An exact copy of the data is needed, one that excludes all pictures.

Given entries Block Start

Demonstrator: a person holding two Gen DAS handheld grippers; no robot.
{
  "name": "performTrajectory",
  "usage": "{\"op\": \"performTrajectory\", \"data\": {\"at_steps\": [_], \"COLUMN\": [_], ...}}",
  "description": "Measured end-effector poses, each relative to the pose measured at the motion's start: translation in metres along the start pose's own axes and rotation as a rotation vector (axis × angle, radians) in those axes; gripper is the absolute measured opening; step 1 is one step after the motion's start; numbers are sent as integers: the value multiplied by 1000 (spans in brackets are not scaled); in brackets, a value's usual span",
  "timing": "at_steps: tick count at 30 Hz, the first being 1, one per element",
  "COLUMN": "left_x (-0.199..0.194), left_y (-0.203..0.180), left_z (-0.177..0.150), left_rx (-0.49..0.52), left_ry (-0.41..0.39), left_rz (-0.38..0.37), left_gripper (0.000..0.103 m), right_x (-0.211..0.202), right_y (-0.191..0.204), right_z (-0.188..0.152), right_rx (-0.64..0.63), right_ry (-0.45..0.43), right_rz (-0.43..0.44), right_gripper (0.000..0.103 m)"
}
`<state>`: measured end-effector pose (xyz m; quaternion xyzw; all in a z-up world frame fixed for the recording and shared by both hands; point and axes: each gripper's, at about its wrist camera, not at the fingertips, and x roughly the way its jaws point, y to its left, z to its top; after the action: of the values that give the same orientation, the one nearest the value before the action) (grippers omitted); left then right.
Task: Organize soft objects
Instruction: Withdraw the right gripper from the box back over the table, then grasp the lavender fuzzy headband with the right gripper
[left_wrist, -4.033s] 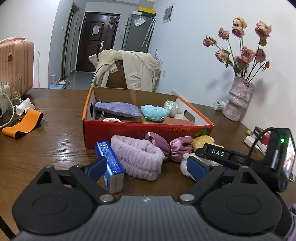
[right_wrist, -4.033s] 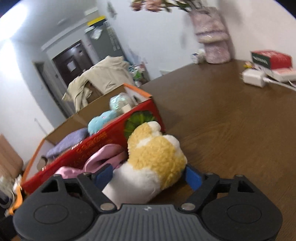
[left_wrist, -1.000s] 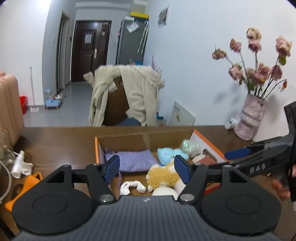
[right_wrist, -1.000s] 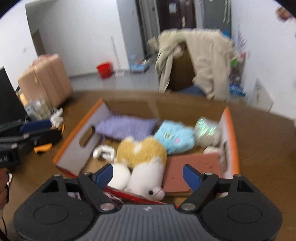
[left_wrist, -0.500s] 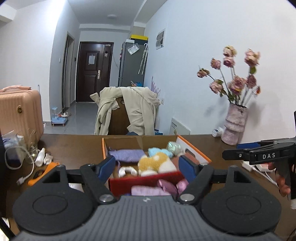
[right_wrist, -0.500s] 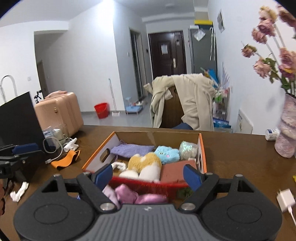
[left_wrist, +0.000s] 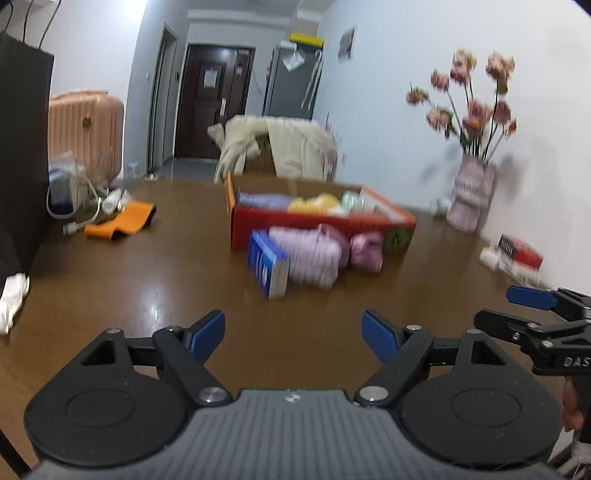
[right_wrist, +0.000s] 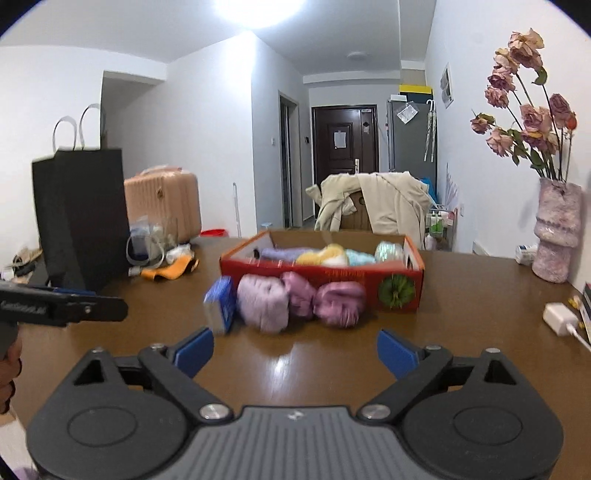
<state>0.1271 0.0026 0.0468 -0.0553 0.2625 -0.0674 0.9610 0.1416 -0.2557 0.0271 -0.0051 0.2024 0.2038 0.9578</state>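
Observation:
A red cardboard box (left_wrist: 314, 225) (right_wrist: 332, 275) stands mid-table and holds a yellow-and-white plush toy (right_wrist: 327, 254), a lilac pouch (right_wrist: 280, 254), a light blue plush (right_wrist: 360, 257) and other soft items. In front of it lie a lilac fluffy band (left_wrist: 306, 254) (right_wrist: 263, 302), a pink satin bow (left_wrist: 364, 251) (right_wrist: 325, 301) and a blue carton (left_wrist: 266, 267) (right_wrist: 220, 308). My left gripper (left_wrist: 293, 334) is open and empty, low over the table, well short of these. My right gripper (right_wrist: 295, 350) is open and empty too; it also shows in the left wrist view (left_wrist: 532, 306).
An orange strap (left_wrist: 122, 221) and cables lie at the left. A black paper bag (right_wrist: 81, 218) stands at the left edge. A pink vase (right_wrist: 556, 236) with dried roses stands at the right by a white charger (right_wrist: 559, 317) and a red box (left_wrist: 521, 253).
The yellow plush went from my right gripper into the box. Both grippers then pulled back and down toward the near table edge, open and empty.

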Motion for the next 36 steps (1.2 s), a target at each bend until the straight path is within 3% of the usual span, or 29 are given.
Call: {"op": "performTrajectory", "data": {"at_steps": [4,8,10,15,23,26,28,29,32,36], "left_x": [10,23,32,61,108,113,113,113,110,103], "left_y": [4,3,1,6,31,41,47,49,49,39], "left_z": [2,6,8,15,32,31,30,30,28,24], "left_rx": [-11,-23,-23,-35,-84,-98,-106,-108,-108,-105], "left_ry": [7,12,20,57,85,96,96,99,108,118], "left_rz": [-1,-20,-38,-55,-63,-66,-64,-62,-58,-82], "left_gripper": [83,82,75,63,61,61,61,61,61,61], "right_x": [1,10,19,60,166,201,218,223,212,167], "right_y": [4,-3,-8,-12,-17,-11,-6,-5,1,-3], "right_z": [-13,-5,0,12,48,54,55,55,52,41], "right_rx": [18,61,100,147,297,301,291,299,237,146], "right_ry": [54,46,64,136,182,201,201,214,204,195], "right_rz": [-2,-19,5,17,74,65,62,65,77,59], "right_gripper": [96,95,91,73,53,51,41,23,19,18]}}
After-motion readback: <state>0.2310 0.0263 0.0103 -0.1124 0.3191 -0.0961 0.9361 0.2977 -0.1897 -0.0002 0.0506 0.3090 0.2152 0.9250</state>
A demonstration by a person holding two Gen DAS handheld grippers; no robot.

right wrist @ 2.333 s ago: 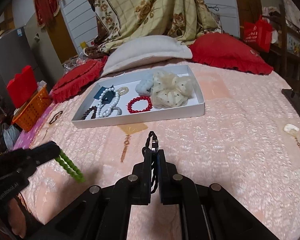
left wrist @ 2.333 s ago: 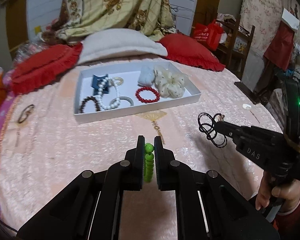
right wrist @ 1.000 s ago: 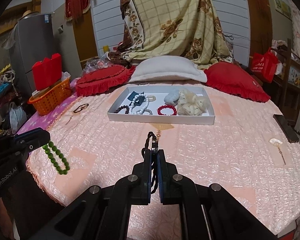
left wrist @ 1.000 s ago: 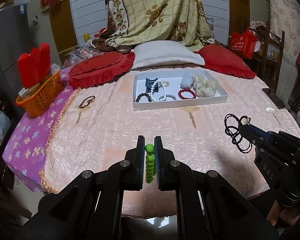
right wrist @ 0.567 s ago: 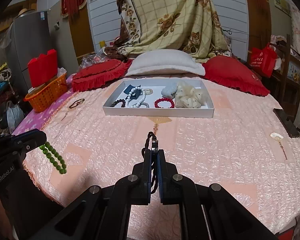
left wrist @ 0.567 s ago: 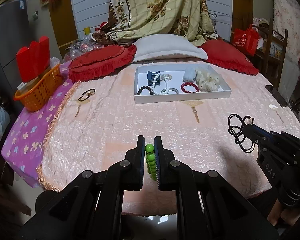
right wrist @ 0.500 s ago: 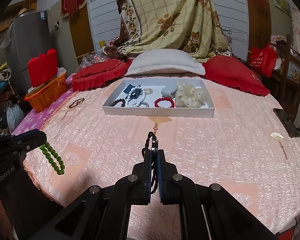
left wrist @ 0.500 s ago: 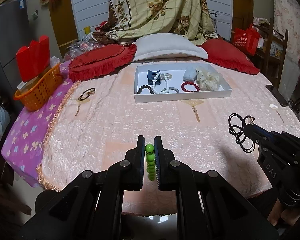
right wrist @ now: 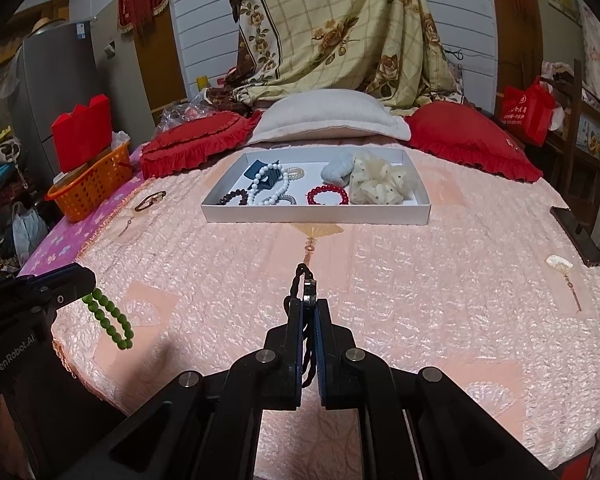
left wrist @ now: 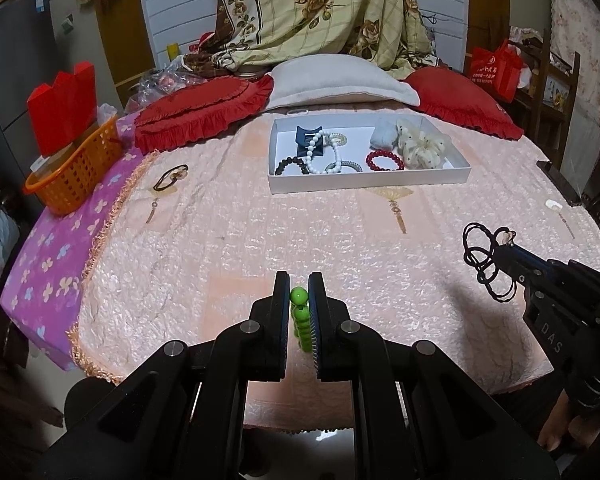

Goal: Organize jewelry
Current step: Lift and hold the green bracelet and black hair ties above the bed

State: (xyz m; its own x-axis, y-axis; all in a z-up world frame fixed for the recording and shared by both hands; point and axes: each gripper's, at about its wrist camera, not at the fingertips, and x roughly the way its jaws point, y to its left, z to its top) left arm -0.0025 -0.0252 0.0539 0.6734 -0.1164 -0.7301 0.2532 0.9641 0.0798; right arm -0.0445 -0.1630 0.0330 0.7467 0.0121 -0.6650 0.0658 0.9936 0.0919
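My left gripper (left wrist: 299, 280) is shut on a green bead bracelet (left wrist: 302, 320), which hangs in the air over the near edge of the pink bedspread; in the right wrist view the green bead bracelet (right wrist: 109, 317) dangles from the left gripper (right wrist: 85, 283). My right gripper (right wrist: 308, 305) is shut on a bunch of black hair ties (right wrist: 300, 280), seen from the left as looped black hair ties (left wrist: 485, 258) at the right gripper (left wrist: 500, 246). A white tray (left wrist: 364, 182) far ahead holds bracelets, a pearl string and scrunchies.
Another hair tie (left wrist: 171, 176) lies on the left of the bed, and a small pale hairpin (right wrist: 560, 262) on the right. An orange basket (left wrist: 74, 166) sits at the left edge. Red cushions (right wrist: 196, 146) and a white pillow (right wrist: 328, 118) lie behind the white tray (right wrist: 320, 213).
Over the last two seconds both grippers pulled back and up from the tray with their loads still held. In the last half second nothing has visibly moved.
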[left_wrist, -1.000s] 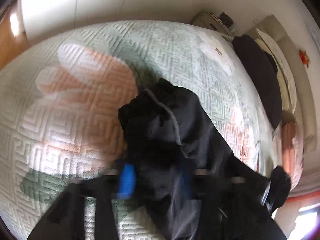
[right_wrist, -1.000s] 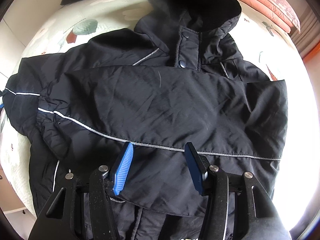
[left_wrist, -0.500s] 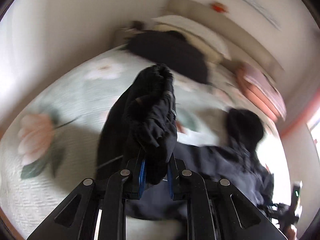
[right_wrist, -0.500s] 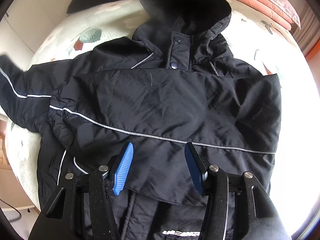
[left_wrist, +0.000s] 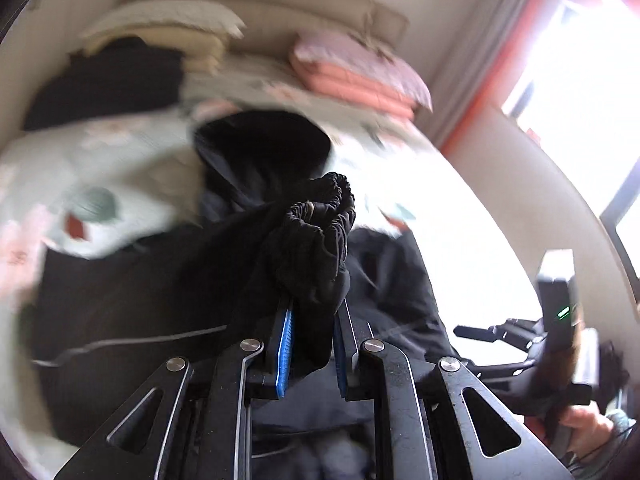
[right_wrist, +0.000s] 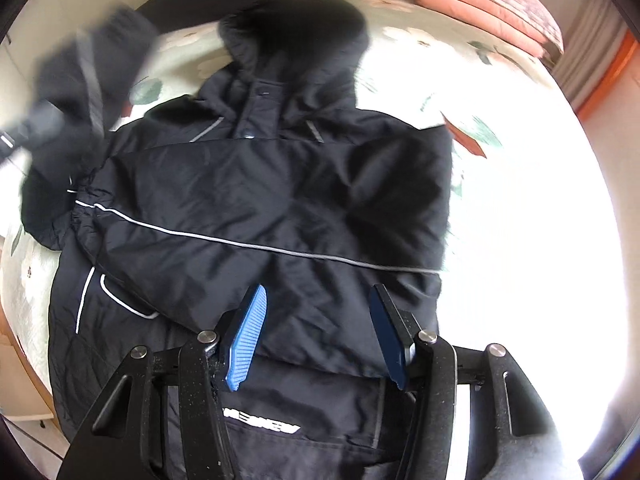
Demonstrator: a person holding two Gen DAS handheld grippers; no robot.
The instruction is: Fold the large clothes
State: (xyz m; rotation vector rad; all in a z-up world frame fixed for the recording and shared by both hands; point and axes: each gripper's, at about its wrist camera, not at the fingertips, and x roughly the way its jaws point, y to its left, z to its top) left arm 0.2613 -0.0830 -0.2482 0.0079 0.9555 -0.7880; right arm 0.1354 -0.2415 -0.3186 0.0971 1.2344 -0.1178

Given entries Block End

Response area >>
Demonstrator: a person holding two Gen DAS handheld grippers; no robot.
{
  "name": "performTrajectory",
  "usage": "{\"op\": \"performTrajectory\", \"data\": {\"at_steps\": [_], \"COLUMN\": [_], ...}}",
  "description": "Measured end-effector poses, each relative to the pose measured at the motion's start: translation in metres along the start pose's own axes and rotation as a rotation vector (axis × angle, radians) in those axes; gripper is the absolute measured opening; step 1 is one step after the motion's start; numbers are sent as integers: the value multiplied by 1000 (spans in brackets are not scaled); in brackets, a value's usual span",
  "timing": "at_steps: tick count at 30 Hz, the first being 1, one per element",
  "COLUMN": "left_x (-0.199..0.194), left_y (-0.203..0.180), left_z (-0.177..0.150), left_rx (-0.49..0.52), left_ry (-0.41..0.39), left_rz (-0.38..0.37), left_gripper (0.000..0.103 m), right_x (-0.211..0.202), right_y (-0.191..0.204), right_z (-0.188..0.152), right_rx (-0.64..0.63), right_ry (-0.45..0.43), right_rz (-0.43..0.44), right_gripper (0.000..0.103 m)"
}
`<state>`: measured end-effector pose (xyz m; quaternion xyzw; all in a z-up world frame fixed for the recording and shared by both hands; point and axes: each gripper's, at about its wrist camera, not at the fingertips, and x roughly the way its jaws point, y to its left, z to its top; after the action: of the values that give the same orientation, the one nearest the value before the action) (grippers omitted); left then right.
Task: Organize soft objects
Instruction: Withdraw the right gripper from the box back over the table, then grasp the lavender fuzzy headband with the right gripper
[left_wrist, -4.033s] 
[right_wrist, -4.033s] 
[left_wrist, -1.000s] 
[right_wrist, -1.000s] 
[left_wrist, -0.500s] 
[right_wrist, -0.500s] 
[left_wrist, +0.000s] 
[right_wrist, +0.000s] 
<state>0.1271 0.0026 0.0468 -0.0553 0.2625 -0.0674 0.9610 0.1416 -0.2557 0.0271 -0.0051 0.2024 0.2038 0.9578</state>
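Observation:
A red cardboard box (left_wrist: 314, 225) (right_wrist: 332, 275) stands mid-table and holds a yellow-and-white plush toy (right_wrist: 327, 254), a lilac pouch (right_wrist: 280, 254), a light blue plush (right_wrist: 360, 257) and other soft items. In front of it lie a lilac fluffy band (left_wrist: 306, 254) (right_wrist: 263, 302), a pink satin bow (left_wrist: 364, 251) (right_wrist: 325, 301) and a blue carton (left_wrist: 266, 267) (right_wrist: 220, 308). My left gripper (left_wrist: 293, 334) is open and empty, low over the table, well short of these. My right gripper (right_wrist: 295, 350) is open and empty too; it also shows in the left wrist view (left_wrist: 532, 306).
An orange strap (left_wrist: 122, 221) and cables lie at the left. A black paper bag (right_wrist: 81, 218) stands at the left edge. A pink vase (right_wrist: 556, 236) with dried roses stands at the right by a white charger (right_wrist: 559, 317) and a red box (left_wrist: 521, 253).
The yellow plush went from my right gripper into the box. Both grippers then pulled back and down toward the near table edge, open and empty.
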
Motion for the next 36 steps (1.2 s), a target at each bend until the straight path is within 3% of the usual span, or 29 are given.
Call: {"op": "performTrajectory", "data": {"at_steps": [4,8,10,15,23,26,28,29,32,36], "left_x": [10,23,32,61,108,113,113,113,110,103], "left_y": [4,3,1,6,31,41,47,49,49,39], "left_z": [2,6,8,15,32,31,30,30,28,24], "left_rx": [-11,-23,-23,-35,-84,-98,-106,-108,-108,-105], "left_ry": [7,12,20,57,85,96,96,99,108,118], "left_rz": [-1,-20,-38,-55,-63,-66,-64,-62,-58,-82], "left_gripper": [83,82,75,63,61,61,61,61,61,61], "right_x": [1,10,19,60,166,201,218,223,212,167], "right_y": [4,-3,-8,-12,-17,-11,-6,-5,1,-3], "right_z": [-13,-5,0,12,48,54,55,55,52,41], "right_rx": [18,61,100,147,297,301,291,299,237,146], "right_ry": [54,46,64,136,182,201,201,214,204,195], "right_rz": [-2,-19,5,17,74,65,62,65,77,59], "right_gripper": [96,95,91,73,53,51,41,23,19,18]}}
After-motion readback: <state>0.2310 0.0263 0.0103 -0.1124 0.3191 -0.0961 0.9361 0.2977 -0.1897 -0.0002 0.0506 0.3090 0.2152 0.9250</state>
A demonstration by a person holding two Gen DAS handheld grippers; no robot.

right wrist @ 2.333 s ago: 
left wrist @ 2.333 s ago: 
right wrist @ 1.000 s ago: 
left wrist @ 1.000 s ago: 
right wrist @ 0.567 s ago: 
left wrist @ 0.567 s ago: 
right wrist @ 0.500 s ago: 
left wrist @ 0.500 s ago: 
right wrist @ now: 
left wrist @ now: 

Goal: Organize jewelry
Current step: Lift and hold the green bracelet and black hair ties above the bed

State: (xyz m; its own x-axis, y-axis; all in a z-up world frame fixed for the recording and shared by both hands; point and axes: each gripper's, at about its wrist camera, not at the fingertips, and x roughly the way its jaws point, y to its left, z to its top) left arm -0.0025 -0.0252 0.0539 0.6734 -0.1164 -0.7301 0.2532 0.9641 0.0798; right arm -0.0445 -0.1630 0.0330 0.7467 0.0121 -0.6650 0.0658 0.9936 0.0919
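My left gripper (left wrist: 299, 280) is shut on a green bead bracelet (left wrist: 302, 320), which hangs in the air over the near edge of the pink bedspread; in the right wrist view the green bead bracelet (right wrist: 109, 317) dangles from the left gripper (right wrist: 85, 283). My right gripper (right wrist: 308, 305) is shut on a bunch of black hair ties (right wrist: 300, 280), seen from the left as looped black hair ties (left wrist: 485, 258) at the right gripper (left wrist: 500, 246). A white tray (left wrist: 364, 182) far ahead holds bracelets, a pearl string and scrunchies.
Another hair tie (left wrist: 171, 176) lies on the left of the bed, and a small pale hairpin (right wrist: 560, 262) on the right. An orange basket (left wrist: 74, 166) sits at the left edge. Red cushions (right wrist: 196, 146) and a white pillow (right wrist: 328, 118) lie behind the white tray (right wrist: 320, 213).
Over the last two seconds both grippers pulled back and up from the tray with their loads still held. In the last half second nothing has visibly moved.
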[left_wrist, -1.000s] 
[right_wrist, -1.000s] 
[left_wrist, -0.500s] 
[right_wrist, -0.500s] 
[left_wrist, +0.000s] 
[right_wrist, +0.000s] 
Demonstrator: a person holding two Gen DAS handheld grippers; no robot.
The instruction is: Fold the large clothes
State: (xyz m; rotation vector rad; all in a z-up world frame fixed for the recording and shared by both hands; point and axes: each gripper's, at about its wrist camera, not at the fingertips, and x roughly the way its jaws point, y to its left, z to its top) left arm 0.2613 -0.0830 -0.2482 0.0079 0.9555 -0.7880; right arm 0.1354 -0.2415 -0.3186 0.0971 1.2344 -0.1178

The exercise calls for nothing further.